Task directions ▸ In the entries below, find the line with "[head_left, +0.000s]" and the line with "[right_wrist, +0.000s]"; reproduce those two lines and all lines between them exactly, without pictures.

Saved entries ▸

►

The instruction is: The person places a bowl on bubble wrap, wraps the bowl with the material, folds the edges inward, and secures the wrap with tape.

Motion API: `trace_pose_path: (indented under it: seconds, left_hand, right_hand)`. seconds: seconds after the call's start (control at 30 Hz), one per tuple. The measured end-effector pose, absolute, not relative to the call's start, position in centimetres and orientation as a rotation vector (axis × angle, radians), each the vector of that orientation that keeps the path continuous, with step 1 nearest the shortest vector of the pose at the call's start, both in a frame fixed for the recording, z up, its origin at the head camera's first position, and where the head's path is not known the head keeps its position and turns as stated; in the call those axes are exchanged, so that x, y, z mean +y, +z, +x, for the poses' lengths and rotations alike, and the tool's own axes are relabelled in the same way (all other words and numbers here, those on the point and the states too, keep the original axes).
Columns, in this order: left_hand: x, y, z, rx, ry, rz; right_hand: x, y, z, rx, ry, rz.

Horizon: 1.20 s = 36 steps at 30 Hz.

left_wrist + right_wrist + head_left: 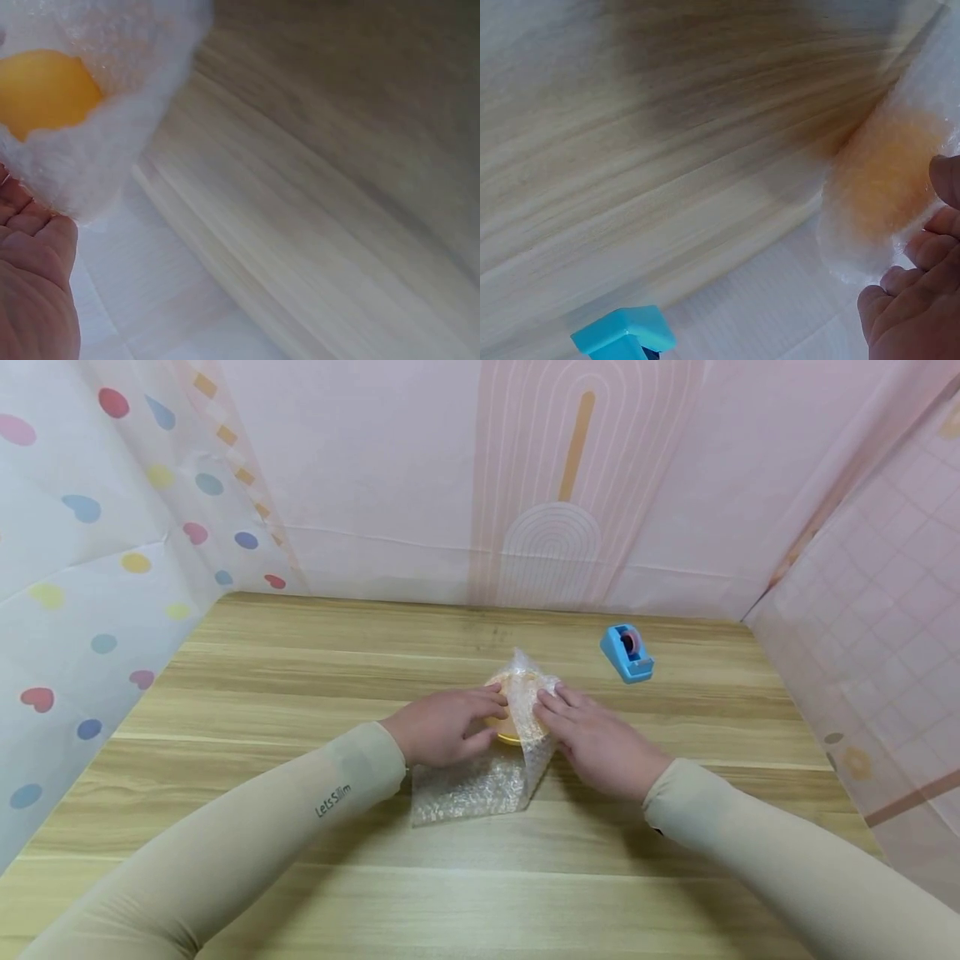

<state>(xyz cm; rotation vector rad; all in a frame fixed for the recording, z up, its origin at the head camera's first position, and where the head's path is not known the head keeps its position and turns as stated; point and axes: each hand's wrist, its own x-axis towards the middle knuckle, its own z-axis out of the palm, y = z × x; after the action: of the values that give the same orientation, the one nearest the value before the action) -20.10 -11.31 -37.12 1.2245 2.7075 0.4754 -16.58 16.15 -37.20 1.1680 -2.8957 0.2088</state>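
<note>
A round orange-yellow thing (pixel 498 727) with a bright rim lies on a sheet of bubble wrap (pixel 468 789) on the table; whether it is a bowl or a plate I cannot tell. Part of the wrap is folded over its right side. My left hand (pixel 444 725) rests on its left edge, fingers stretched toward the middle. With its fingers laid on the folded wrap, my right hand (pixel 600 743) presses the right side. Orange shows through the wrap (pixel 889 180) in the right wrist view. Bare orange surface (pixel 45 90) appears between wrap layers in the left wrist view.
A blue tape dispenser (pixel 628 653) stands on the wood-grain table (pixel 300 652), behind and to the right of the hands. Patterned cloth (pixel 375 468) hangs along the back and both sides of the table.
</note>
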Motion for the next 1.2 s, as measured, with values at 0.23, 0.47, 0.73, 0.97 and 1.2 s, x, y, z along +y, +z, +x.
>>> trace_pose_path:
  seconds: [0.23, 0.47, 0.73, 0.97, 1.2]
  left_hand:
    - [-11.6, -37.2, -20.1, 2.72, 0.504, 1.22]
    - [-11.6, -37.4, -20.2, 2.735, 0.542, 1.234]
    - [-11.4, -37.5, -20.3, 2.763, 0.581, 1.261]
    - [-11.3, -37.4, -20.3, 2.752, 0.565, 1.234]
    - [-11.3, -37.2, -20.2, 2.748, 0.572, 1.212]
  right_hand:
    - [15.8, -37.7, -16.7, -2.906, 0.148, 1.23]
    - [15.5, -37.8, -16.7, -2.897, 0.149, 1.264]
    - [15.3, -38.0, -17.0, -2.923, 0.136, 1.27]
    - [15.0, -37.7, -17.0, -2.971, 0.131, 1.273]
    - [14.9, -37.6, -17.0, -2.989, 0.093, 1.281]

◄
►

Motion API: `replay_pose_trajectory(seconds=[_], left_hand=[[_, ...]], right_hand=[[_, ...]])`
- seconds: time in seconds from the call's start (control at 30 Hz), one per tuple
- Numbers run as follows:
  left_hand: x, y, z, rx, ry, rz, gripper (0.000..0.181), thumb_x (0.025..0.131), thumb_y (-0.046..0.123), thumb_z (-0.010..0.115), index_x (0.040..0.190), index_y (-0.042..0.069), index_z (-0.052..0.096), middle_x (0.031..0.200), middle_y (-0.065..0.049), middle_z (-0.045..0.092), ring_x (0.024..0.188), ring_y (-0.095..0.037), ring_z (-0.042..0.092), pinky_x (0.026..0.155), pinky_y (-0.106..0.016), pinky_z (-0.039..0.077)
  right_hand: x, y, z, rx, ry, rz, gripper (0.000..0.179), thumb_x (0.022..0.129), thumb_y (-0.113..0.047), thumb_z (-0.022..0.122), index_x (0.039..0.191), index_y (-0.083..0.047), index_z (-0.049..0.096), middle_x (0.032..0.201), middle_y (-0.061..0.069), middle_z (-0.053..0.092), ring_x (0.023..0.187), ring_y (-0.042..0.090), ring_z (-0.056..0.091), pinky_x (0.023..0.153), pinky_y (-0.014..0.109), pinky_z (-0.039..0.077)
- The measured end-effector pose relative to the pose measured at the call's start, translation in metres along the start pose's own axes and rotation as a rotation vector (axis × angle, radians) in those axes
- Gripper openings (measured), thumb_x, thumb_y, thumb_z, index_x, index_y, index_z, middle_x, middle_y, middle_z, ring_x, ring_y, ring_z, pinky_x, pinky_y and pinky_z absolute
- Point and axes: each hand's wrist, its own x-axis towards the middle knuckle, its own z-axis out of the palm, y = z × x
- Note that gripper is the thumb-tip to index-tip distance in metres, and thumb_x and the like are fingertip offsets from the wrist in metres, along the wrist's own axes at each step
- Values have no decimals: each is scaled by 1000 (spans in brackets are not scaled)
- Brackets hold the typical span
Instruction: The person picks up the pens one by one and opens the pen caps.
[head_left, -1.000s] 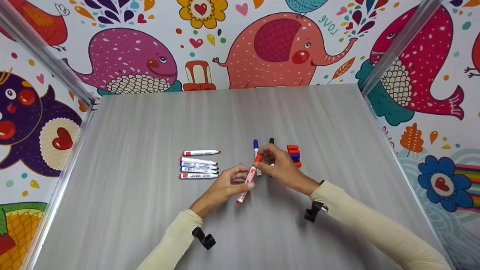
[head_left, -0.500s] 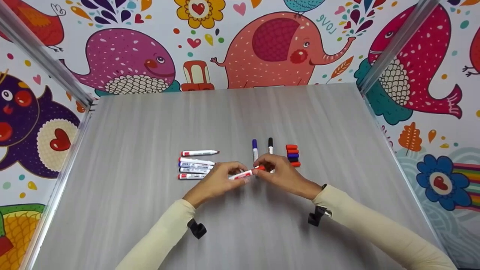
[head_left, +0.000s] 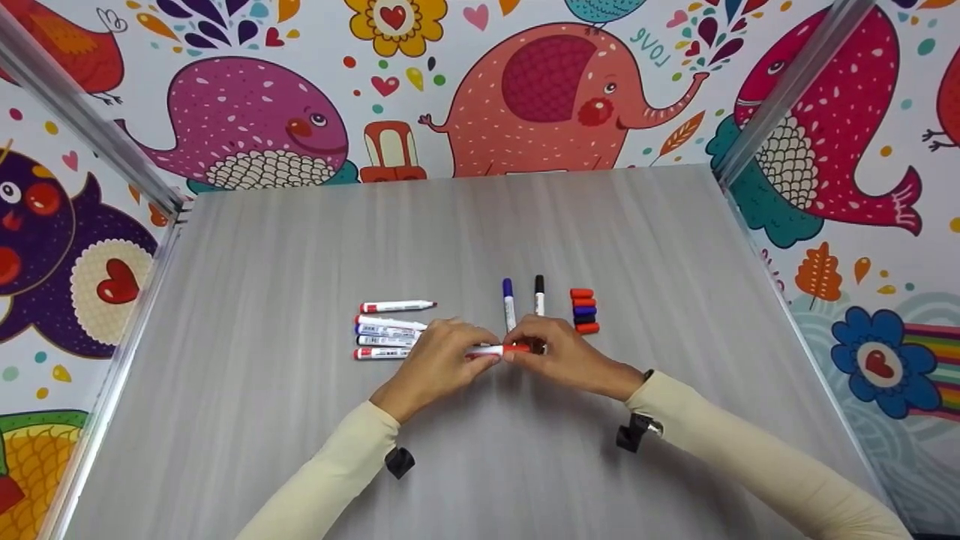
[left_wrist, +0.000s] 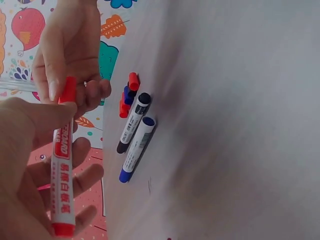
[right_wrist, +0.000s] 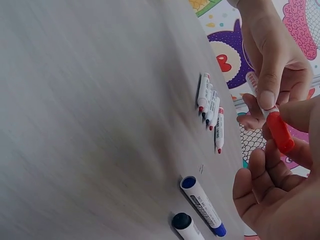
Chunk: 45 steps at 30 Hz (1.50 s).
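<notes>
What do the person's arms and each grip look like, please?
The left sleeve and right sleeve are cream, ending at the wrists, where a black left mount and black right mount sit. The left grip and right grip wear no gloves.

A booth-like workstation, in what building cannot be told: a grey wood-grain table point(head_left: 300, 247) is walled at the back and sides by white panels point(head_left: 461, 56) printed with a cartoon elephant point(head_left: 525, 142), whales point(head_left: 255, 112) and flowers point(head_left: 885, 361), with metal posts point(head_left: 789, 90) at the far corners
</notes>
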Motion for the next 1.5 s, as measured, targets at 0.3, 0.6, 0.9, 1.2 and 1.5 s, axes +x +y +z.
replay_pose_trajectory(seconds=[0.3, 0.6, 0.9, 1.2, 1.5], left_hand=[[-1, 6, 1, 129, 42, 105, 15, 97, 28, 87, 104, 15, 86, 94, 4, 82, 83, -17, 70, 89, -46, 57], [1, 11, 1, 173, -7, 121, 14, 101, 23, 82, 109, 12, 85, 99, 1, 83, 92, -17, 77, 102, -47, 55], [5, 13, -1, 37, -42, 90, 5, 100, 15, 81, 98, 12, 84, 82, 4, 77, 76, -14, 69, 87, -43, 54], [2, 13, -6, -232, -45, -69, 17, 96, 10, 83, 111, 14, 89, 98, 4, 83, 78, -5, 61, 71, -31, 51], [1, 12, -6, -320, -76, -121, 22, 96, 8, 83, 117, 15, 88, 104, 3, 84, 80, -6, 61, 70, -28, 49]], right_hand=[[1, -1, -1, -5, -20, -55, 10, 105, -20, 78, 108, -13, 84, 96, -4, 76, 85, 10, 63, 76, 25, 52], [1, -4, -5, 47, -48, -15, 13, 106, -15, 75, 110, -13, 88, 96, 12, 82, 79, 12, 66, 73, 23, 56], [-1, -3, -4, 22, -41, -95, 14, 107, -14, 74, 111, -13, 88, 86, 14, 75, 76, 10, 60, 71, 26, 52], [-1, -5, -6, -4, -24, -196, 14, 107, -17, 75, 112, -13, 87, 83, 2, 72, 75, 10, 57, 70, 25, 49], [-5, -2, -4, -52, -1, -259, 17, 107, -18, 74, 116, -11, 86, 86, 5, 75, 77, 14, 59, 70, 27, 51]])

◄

Response to the task ▸
[head_left, +0.000s] 
[left_wrist, +0.000s] 
[right_wrist, +0.000s] 

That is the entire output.